Every month, the Kahoku Shimpo participates in and sponsors numerous events designed to educate the local community about everything from how to read a newspaper to, of course, disaster prevention. Over the past 4 weeks I have attended these events as an awkward observer, hiding in corners and doing my best to avoid distracting the students. The following is a short collection of my experiences in the Japanese classroom.
The 5th of July brought me to Sendai’s Tohoku Fukushi University. Making my way to the lecture hall with Mr. Otsuki, a member of the education unit at the Kahoku Shimpo, I walked through droves of uniform-clad students, admiring the expansive campus and its rich rouged buildings. Once we arrived at our destination, I marveled at the brilliantly lit lecture hall as Mr. Otsuki readied his lecture for the oncoming mass of students.
In the speech that followed, Mr. Otsuki touched on many topics related to journalism such as writing style and analyzing information, all the while stressing the importance of reading the paper. Despite his background as a journalist, Mr. Otsuki smoothly slipped into the role of teacher, eliciting enthusiasm from the students before him.
Two days later, I found myself at Miyagi Gakuin High School trotting behind Mr. Otsuki as we made our way into the all-girls school. The classroom we arrived at was decidedly cozier than the lecture hall of a few days’ past, perhaps because of the wooden paneling underfoot. There must have been about twenty-five students or so, each of whom listened attentively as Mr. Otsuki spoke about the history of the Kahoku Shimpo and the how-tos of journalism.
The great thing about teaching journalism is that students don’t have to be aspiring journalists for it to be useful. While this is somewhat true for many different disciplines, to me, journalistic skills are conspicuously adaptable. There is no large body of facts that one must understand before becoming a journalist; instead one spends their time honing their ability to digest information. The same ability can be used to analyze information in a variety of contexts, from poetry to finance.
In fact, as I watched Mr. Otsuki talk at these events and explain to students how to write, read, and dissect an argument, I realized that he was not just teaching them how to be journalistic, but also teaching them how to think. Mr. Otsuki fostered healthy levels of skepticism among the students, encouraging them to question their reading material and engage with their innate curiosity. He prompted students to find meaning in a bog of information, and gave them the tools to come to their own conclusions.
In the weeks following my excursions with Mr. Otsuki, I went to some more educational events, specifically about the Tohoku Earthquake, with Mr. Takeda and other members of the Kahoku Shimpo disaster-education unit.
On the 26th?of July, the Kahoku Shimpo hosted a group of Tokyo high school students on their way to visit disaster sites in the Tohoku region. Replete with an ample supply of papers, a large projector screen, and an array of glossy tables, the room was handsome.

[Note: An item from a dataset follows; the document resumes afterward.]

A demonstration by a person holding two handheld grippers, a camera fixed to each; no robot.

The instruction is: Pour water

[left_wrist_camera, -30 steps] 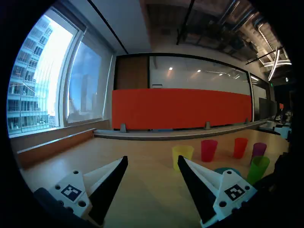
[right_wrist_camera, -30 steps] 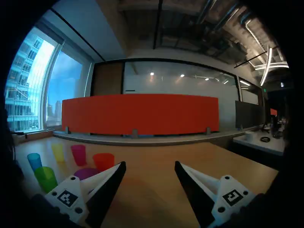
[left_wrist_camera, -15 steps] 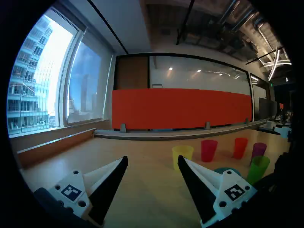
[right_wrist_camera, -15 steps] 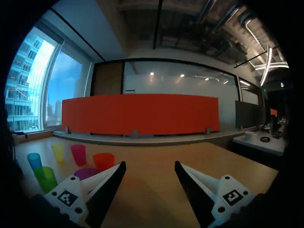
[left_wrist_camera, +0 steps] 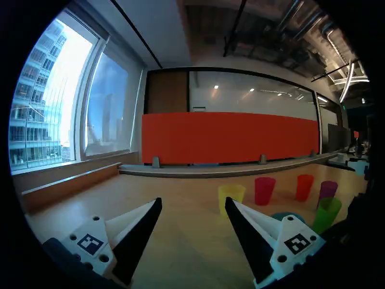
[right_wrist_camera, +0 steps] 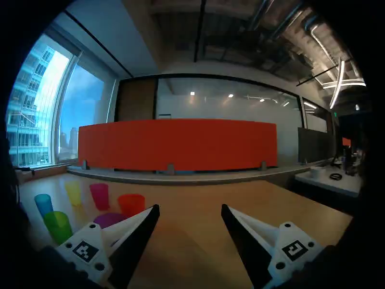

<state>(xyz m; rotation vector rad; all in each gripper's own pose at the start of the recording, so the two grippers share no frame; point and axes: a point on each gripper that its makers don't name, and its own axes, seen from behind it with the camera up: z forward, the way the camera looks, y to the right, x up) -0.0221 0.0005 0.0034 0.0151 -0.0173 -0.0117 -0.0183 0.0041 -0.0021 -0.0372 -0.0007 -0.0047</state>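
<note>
Setting: office room with a light wooden tabletop [left_wrist_camera: 187,250]. A long orange partition panel [left_wrist_camera: 231,137] stands along its far edge, and tall glass windows [left_wrist_camera: 53,106] run along the left side.

Items: six translucent plastic tumblers, all upright, clustered on the tabletop.
- Far row: yellow plastic tumbler [left_wrist_camera: 231,196], magenta plastic tumbler [left_wrist_camera: 264,190], orange plastic tumbler [left_wrist_camera: 304,187], purple plastic tumbler [left_wrist_camera: 328,190].
- Nearer row: green plastic tumbler [left_wrist_camera: 327,214] and teal plastic tumbler [left_wrist_camera: 284,216], the latter half hidden behind a finger.
- Whether any holds water cannot be told.

Left gripper [left_wrist_camera: 192,202]: white fingers with dark inner faces, spread wide, nothing between them, low over the tabletop. In the left gripper view the cluster lies ahead and to the right. The yellow tumbler is just past the right fingertip and the rest are farther right.

Right gripper [right_wrist_camera: 190,208]: fingers likewise parted, holding nothing. In the right gripper view the cluster lies ahead and to the left, toward the tabletop's window-side edge. The purple tumbler is partly behind the left finger.
</note>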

Once the pack of murmuring students had filed inside, instruction began.
The structure of the class was a combination of lectures and videos about the 2011 Earthquake followed by approximately forty minutes of group discussion. Although each group had a member of the Kahoku Shimpo present to steer discussion one way or another, the staff ensured that students had free reign to express their views in a comfortable environment.
Many other educational disaster meetings I observed involved long periods of group discussion. The jisedaijuku for example, an educational event that took place the week before, is organized in the same format.
Discussion-based instruction is especially well-suited to the demands of disaster risk management. For one, it teaches students to come to conclusions democratically. Like the community-organized discussions following the Tohoku Earthquake, groups of students attempt to tackle complex disaster-related issues while incorporating the views of all the participants. Students learn to listen to others and speak up when they have something to add to the conversation.
The idea of community-focused learning becomes even more crucial when considering the second positive aspect of inclusive educational discussions. These discussions not only teach the students how to think about issues like disaster management, but also inform the ‘teachers’, or the staff at the Kahoku Shimpo, how the new generations think about such issues. In other words, discussion-based learning keeps the conversation fresh. This is especially important considering that the students, or perhaps the students’ children, will be the ones to grapple with the challenges of the next large earthquake. Keeping the conversation fresh enhances intergenerational understanding and connection, making for a greater variety of opinion and a better-informed citizenry.
At the Kahoku Shimpo, instruction is centered around giving students the tools and ability to parse the world around them. Mr. Otsuki and other members of the education team teach hundreds of students every week how to think critically while the disaster squad challenges them to work with others to tackle tricky problems. In a Japanese school system centered on the results of standardized tests, the Kahoku Shimpo’s educational events provide a vital avenue for Japanese students to foster a sense of intellectual curiosity, and challenge the precepts of their predecessors.